## Aim of the exercise
Scan the listing and work out how many lines contain the word "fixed". Nothing but the number should be given.

## Data block
★ ★ ★ ★

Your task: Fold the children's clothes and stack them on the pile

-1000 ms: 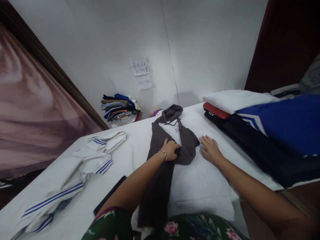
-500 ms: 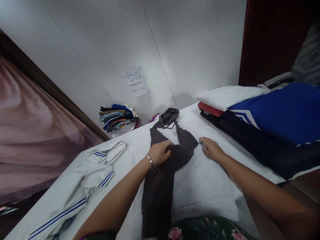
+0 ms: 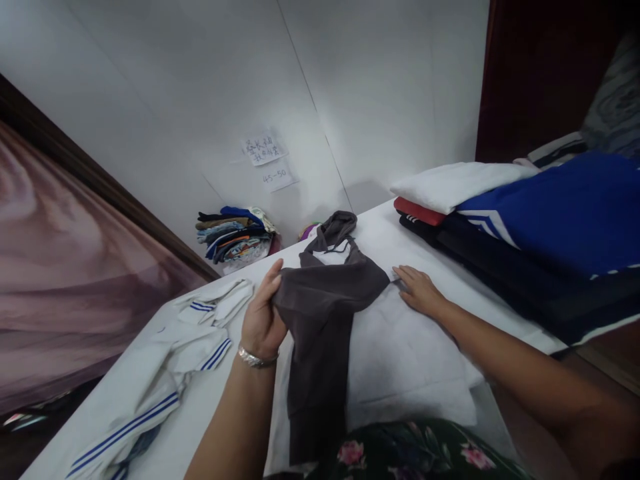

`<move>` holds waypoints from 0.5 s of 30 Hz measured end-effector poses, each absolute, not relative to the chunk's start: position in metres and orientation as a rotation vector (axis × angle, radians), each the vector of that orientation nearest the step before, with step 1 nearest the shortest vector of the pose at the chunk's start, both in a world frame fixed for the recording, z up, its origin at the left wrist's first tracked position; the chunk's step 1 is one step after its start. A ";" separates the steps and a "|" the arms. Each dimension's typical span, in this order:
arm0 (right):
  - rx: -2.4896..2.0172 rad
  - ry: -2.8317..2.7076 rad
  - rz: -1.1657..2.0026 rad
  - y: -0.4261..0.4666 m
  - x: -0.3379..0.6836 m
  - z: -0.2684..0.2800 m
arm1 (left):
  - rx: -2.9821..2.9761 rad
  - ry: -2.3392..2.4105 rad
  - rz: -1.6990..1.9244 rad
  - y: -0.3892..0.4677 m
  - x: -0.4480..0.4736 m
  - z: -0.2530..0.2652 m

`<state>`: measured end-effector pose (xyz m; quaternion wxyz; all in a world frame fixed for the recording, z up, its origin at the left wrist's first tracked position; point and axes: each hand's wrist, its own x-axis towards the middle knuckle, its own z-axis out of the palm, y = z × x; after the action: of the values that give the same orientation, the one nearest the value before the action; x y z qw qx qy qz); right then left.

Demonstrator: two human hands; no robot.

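Note:
A hoodie (image 3: 395, 360) with a pale grey body and dark grey sleeves and hood lies on the white table in front of me. Its hood points toward the wall. Dark sleeve fabric (image 3: 325, 287) stretches across the chest and runs down the near left side. My left hand (image 3: 263, 313), with a bracelet at the wrist, grips the left edge of this fabric, thumb at the top; part of its fingers is hidden behind the cloth. Near the right shoulder, my right hand (image 3: 420, 290) rests with fingers stretched over the hoodie's edge.
White clothing (image 3: 165, 360) with blue stripes lies along the table's left side. Folded garments (image 3: 500, 247) in dark, blue, red and white are stacked at the right. Beyond the far edge stands another clothes pile (image 3: 235, 237), below paper notes (image 3: 265, 150) on the wall.
My left hand has moved left from the middle of the hoodie, drawing the dark fabric out over the chest. My right hand stays by the right shoulder.

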<state>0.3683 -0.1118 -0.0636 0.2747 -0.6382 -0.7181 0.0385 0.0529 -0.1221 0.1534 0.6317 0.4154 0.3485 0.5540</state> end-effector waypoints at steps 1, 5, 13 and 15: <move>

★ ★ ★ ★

## Answer space
2